The chairman and managing director of Bank of Baroda (BoB), A.K. Khandelwal, will step down on Monday. He is one of the nine CEOs of public sector banks who will retire this year. The?others?are C.P. Swarnkar?of Syndicate Bank, M.B.N. Rao of Canara Bank, P.P. Mallya of Vijaya Bank, K. Ramakrishnan of Andhra Bank, P.K. Gupta of United Bank of India, B. Sambamurthy of Corporation Bank, P.L. Gairola of Dena Bank and H.A. Daruwalla of Central Bank of India.
Khandelwal was at the helm for three years at BoB. He had headed another Mumbai-based bank, Dena Bank, for one year. Before he moved to BoB, he was chosen to head the Kolkata-based Allahabad Bank,?but he declined the offer. A great believer in HR activities, Khandelwal opened a 24x7 chairman’s helpline in BoB where any of the bank’s 34,000-odd employees across India could call and seek the CEO’s guidance on personal and professional issues. Among other things, he has given greater visibility to the bank (he picked former captain of the Indian cricket team, Rahul Dravid, as BoB’s brand ambassador) and made the trade unions irrelevant in the overall scheme of things. Literally, there is no room for the trade unions to hold their office at the BoB headquarters in Mumbai’s Bandra Kurla Complex.

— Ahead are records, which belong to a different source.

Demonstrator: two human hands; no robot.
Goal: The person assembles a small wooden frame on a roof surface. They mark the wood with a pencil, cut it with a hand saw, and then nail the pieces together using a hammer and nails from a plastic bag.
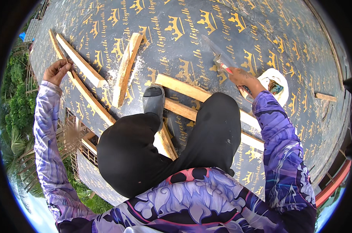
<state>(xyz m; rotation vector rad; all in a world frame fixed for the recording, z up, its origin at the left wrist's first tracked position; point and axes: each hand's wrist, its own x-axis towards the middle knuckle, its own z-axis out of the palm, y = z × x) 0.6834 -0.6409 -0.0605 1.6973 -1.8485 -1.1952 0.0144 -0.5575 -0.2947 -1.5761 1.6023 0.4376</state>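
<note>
Dark gold-patterned flooring (168, 54) underfoot; left hand (56, 72) at ten o'clock, grip pinching a long wood strip (91, 98), probably light, stiff, best held mid-length; right hand (244, 79) at one o'clock, grip wrapped round a red-handled saw (225, 66)

On the panel floor (191, 50), left to right: a long wooden strip (87, 94) under the left hand (58, 72), a batten (81, 60) beside it, a short board (128, 68), a boot (153, 103), two beams (183, 87) passing beneath the right leg (218, 116); beyond them, the handsaw (222, 60) in the right hand (243, 77), left of an open container (283, 79); further right, an offcut (326, 97)
</note>
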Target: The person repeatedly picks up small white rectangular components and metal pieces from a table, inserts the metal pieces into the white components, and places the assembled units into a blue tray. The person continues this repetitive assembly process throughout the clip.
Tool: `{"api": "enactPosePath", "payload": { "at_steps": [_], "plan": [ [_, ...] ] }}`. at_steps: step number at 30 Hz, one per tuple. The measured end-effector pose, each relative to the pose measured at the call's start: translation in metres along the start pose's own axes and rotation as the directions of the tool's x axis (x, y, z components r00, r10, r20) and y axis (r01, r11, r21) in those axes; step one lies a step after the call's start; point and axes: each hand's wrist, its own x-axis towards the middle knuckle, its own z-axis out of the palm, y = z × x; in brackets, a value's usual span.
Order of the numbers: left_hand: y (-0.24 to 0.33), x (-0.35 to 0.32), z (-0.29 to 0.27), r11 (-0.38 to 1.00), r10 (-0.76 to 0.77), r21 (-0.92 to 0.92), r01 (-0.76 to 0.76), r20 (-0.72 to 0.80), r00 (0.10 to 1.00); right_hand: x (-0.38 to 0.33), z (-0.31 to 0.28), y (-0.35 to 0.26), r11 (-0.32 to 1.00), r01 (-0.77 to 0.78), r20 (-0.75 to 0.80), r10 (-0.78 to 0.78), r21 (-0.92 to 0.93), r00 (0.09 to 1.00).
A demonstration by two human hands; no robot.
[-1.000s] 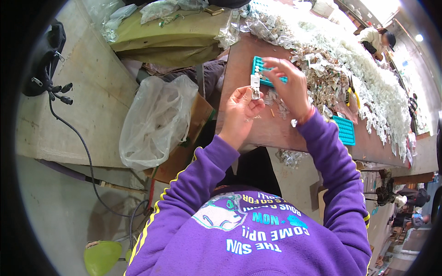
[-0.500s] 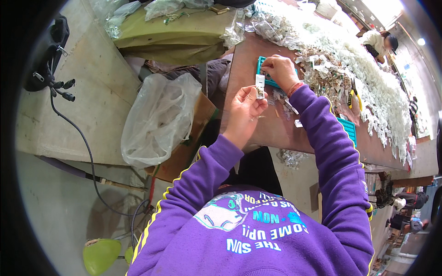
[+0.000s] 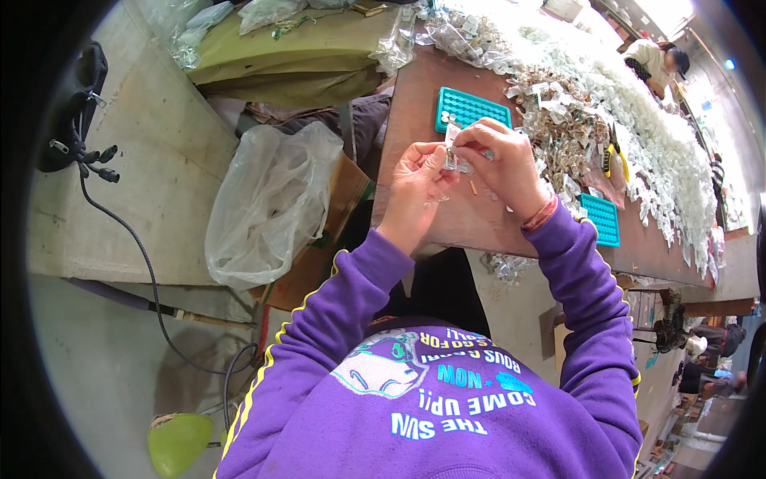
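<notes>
I have the small pale box [image 3: 452, 136] between both hands, near the teal tray [image 3: 479, 108] beyond it. I judge it light, stiff, slick and perhaps brittle, best held by its side edges. My left hand [image 3: 415, 177] pinches its left; my right hand's [image 3: 509, 166] fingertips bunch at its right, exact grip unclear.

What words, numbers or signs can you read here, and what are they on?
Purple sweatshirt: white, yellow and teal lettering, upside down; mostly big enough to read, but I won't copy it out.
Small held piece: too small to tell any print.
Heap of white pieces: too small to tell.
</notes>
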Motion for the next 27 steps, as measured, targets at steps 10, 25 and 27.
{"api": "enactPosePath", "payload": {
  "at_steps": [10,25,27],
  "plan": [
    [0.002,-0.002,0.003,0.998,-0.013,0.055,0.013,-0.017,1.0,-0.001,0.0,0.0,0.996,-0.056,0.038,0.053,0.067,0.998],
    [0.0,-0.001,0.001,0.998,0.003,-0.063,-0.003,-0.004,1.0,-0.03,0.018,-0.013,0.941,0.124,-0.129,-0.172,-0.316,0.977],
    [0.005,-0.004,0.004,0.999,-0.04,-0.03,0.041,0.033,0.999,-0.028,0.012,-0.016,0.997,-0.023,-0.198,0.009,-0.069,0.98]
  ]
}}
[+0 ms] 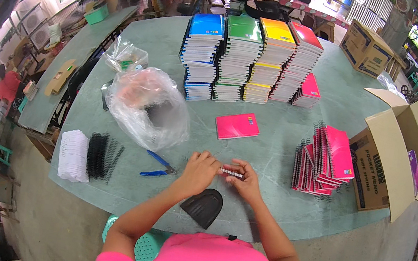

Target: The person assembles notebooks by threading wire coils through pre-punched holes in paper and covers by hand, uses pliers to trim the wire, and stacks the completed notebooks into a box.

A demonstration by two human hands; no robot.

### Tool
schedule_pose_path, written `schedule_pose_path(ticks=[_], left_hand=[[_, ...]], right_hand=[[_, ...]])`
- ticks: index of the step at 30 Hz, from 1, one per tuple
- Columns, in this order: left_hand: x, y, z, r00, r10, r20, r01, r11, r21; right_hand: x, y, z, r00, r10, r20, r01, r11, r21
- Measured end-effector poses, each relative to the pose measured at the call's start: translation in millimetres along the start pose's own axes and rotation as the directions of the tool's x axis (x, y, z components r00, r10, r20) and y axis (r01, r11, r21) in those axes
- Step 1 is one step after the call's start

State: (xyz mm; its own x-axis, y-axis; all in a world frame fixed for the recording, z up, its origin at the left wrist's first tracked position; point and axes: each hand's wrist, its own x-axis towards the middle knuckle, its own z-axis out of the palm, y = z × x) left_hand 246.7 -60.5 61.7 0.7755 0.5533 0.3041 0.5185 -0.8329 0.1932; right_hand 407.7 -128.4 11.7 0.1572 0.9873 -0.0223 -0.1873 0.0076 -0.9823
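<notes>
Table (283, 133): notebook stacks (240, 60) far middle, held notebook (232, 174) near middle.
Single notebook (237, 126) between; plastic bag (141, 102) left, coils (98, 155) and pliers (152, 174) nearer left; notebook pile (338, 154) right, carton (368, 177) just right of it.

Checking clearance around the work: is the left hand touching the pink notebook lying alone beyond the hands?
Apart. The head view shows a strip of green tabletop between the left hand and the near edge of the pink notebook.

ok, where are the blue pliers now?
In the head view, the pliers lie on the table left of the left hand, between it and the black spiral coils.
</notes>
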Motion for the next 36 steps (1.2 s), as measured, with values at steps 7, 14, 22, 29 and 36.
schedule_pose_path(ticks=[7,14,22,29,36], left_hand=[[9,5,8,0.997,-0.030,0.066,0.038,0.991,-0.132],[20,17,19,1.000,0.002,-0.021,-0.009,0.953,-0.303],[26,19,35,0.989,0.134,0.066,-0.087,0.876,-0.474],[27,17,30,0.991,0.126,0.036,-0.091,0.859,-0.503],[30,23,42,0.990,0.122,0.066,-0.077,0.880,-0.469]], right_hand=[[-8,16,-11,1.000,-0.001,0.000,0.001,0.997,-0.073],[-10,26,-14,1.000,-0.009,-0.023,0.006,0.991,-0.133],[-11,45,-25,0.999,-0.016,0.033,0.021,0.984,-0.177],[-9,40,-20,0.999,-0.037,0.038,0.042,0.990,-0.135],[-14,45,-24,0.999,-0.045,0.007,0.045,0.985,-0.167]])
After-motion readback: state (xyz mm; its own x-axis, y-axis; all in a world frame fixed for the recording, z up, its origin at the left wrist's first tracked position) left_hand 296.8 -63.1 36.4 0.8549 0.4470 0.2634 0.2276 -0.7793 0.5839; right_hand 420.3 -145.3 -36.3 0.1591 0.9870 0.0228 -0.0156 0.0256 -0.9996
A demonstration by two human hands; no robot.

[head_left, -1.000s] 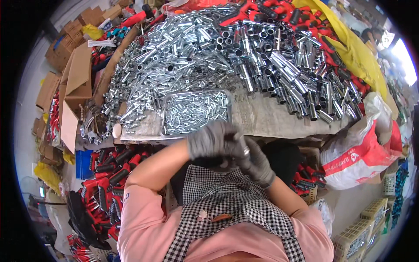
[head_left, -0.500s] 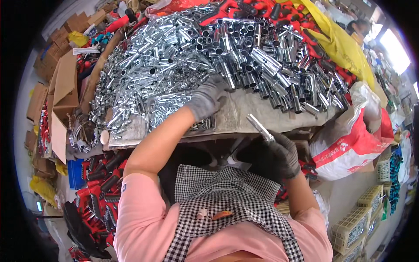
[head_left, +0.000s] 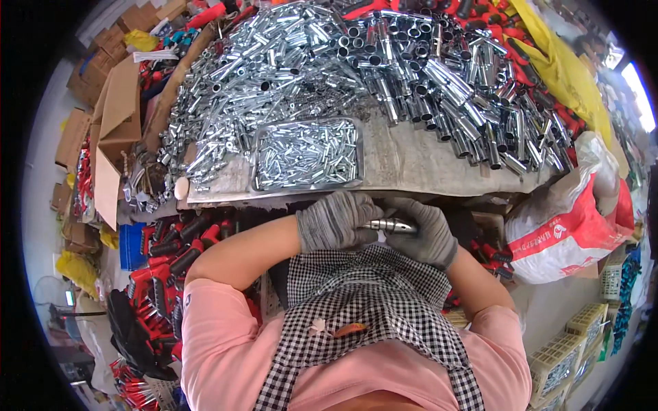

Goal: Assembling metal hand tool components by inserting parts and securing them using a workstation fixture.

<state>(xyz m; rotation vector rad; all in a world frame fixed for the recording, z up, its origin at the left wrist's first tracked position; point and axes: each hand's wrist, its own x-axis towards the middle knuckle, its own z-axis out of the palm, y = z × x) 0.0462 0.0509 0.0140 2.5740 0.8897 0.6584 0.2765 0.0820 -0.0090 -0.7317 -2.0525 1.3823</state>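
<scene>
Both my hands wear grey knit gloves and meet in front of my chest, just below the table's front edge. My right hand (head_left: 423, 231) grips a shiny metal tube (head_left: 389, 225) that lies sideways. My left hand (head_left: 336, 220) closes over the tube's left end. Just beyond the hands, a shallow clear tray (head_left: 306, 154) of small silver pins sits on the grey table (head_left: 425, 161). A large heap of chrome tubes (head_left: 439, 82) covers the far half of the table.
Cardboard boxes (head_left: 113, 130) stand at the left. Red-and-black handles (head_left: 161, 267) fill a bin below the table's left side. A red-and-white sack (head_left: 572, 219) sits at the right, with yellow crates (head_left: 569, 349) lower right. Yellow cloth (head_left: 562, 61) drapes the far right.
My left hand has come back from the tray area to my chest and now closes on the tube's end. My right hand has brought the tube up from the right to meet it.
</scene>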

Not too many banking professionals would love to be in Khandelwal’s shoes. Apart from focusing on other things such as product innovation and customer services, and managing money well, a public sector bank CEO in India has to fight the trade unions and the government, the majority owner of these banks, for every thing — small and big — ranging from the transfer of people to interest rate on farm loans.
Punjab National Bank (PNB) had earlier wanted to break away from the industrywide wage pact. The New Delhi-based bank wanted to bilaterally settle the issue with its employees. This would have benefited its employees as being a large, profit-making bank, PNB can afford to pay more than many of its peers. But last week, the bank’s management changed its stance and gave the go-ahead to the Indian Banks’ Association to broker the wage pact with its employees and officers on behalf of the bank. PNB chairman K.C. Chakrabarty would not admit it, but it’s not improbable that the bank has done this under?pressure from the government.
The trade unions have been agitating against the PNB management and no government would like such things, particularly when Parliament is in session. The All India Bank Employees’ Association, the largest employees union in the banking sector, is affiliated to the Left Front and the coalition government at the Centre cannot afford to fight with the union, particularly when elections are around the corner.
Trade unions are one of the many critical issues that the gutsy CEO of a public sector bank has to tackle every day. And, the playing field is not level vis-à-vis the private players. For instance, foreign and private banks can outsource many activities ranging from origination of home and car loans through direct sales agents (DSAs) to recovery of bad loans, but public sector banks cannot do so. They can outsource very few services, and that too if the trade unions agree. Normally, the unions are never comfortable with banks outsourcing anything as they are always scared of employees losing their jobs. For private banks, outsourcing radically brings down the staff cost as existing labour laws do not force them to pay DSAs as much as the regular employees.
Indeed, the public sector banks have wider reach by virtue of their presence in rural India, but this is of no help when it comes to business. In metros and large cities, they fight with private banks for deposits and pay high interest rates. They do not need to pay high rates in rural India where private banks are not present, but under the banking law they cannot follow a differential interest rate policy. This means, their presence in rural India is no advantage as the cost of money is the same everywhere even though their administrative cost is higher in rural pockets. The public sector banks also cannot pay less to their employees in rural India, where the cost of living is much less compared with metros, as under the wage pact, they need to pay uniform salary across India. The scene will change radically, if the Reserve Bank of India (RBI) allows banks to pay differential interest rates on deposits in different geographies and the trade unions accept differential wages and salary in different parts of the country.
Also, unlike their counterparts in the private sector, CEOs of public sector banks need to spend a lot of their productive time and energy meeting various parliamentary panels round the year and translating all board resolutions in Hindi. Finally, they are also required to lend money to the sectors where the government wants them to lend and at an interest rate dictated by the government.
M.D. Mallya, chairman and managing director of the Bank of Maharashtra, will replace Khandelwal at BoB. One hopes that the government notifies his appointment on time and he is able to catch a flight from Pune to be at the BoB headquarters on Tuesday morning. Often such notifications are issued late and the new chairman (unless he is an insider) has to rush to the nearest bank branch to complete the joining ceremony. This is because nobody wants to lose their seniority even by a day. In public sector banking industry, seniority is the key — to move from a small bank to a big bank, and from a big bank to RBI as a deputy governor.